__About this task__: All lines from the one with "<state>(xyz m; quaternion" to the end of the listing below are to be transcribed exactly; both end lines are included, and no other lines are.

__Data extract__:
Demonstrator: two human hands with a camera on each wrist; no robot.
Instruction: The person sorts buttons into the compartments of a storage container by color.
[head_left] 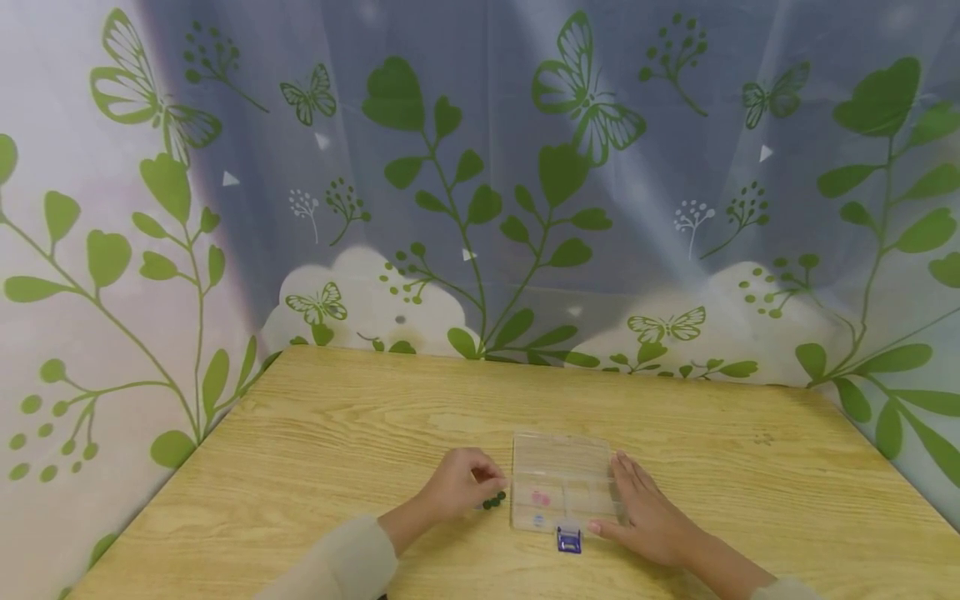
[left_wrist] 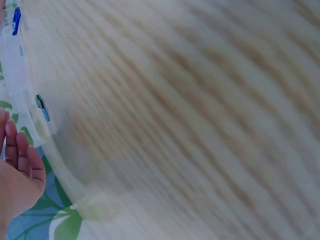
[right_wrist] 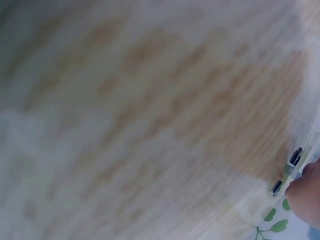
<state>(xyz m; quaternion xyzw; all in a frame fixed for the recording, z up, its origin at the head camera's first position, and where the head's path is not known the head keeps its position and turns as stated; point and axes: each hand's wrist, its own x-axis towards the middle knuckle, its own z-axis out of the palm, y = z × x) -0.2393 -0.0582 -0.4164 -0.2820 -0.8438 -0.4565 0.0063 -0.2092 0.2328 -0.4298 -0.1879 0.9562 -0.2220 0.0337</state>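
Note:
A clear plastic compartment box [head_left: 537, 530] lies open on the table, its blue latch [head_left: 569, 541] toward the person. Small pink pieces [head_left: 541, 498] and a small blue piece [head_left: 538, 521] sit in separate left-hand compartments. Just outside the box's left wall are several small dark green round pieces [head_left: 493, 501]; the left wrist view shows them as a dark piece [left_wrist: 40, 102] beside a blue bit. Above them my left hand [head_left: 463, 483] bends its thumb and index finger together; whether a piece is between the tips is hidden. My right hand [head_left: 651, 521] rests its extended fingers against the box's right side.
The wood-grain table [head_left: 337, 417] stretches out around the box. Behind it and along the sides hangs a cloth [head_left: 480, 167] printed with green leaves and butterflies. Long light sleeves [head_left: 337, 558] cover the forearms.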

__Result__:
<state>(xyz m; quaternion xyzw; all in a frame fixed for the recording, z up, its origin at the head camera's first position, and where the head's path is not known the head keeps its position and turns as stated; point and axes: each hand's wrist, its own x-axis towards the middle knuckle, its own z-axis out of the palm, y = z × x) -0.2393 -0.0582 -0.4164 -0.2820 -0.8438 -0.4565 0.0063 -0.2092 0.2328 -0.4298 -0.1879 0.9562 -0.2220 0.0337</state>
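Note:
A clear plastic compartment box [head_left: 537, 530] lies open on the table, its blue latch [head_left: 569, 541] toward the person. Small pink pieces [head_left: 541, 498] and a small blue piece [head_left: 538, 521] sit in separate left-hand compartments. Just outside the box's left wall are several small dark green round pieces [head_left: 493, 501]; the left wrist view shows them as a dark piece [left_wrist: 40, 102] beside a blue bit. Above them my left hand [head_left: 463, 483] bends its thumb and index finger together; whether a piece is between the tips is hidden. My right hand [head_left: 651, 521] rests its extended fingers against the box's right side.
The wood-grain table [head_left: 337, 417] stretches out around the box. Behind it and along the sides hangs a cloth [head_left: 480, 167] printed with green leaves and butterflies. Long light sleeves [head_left: 337, 558] cover the forearms.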

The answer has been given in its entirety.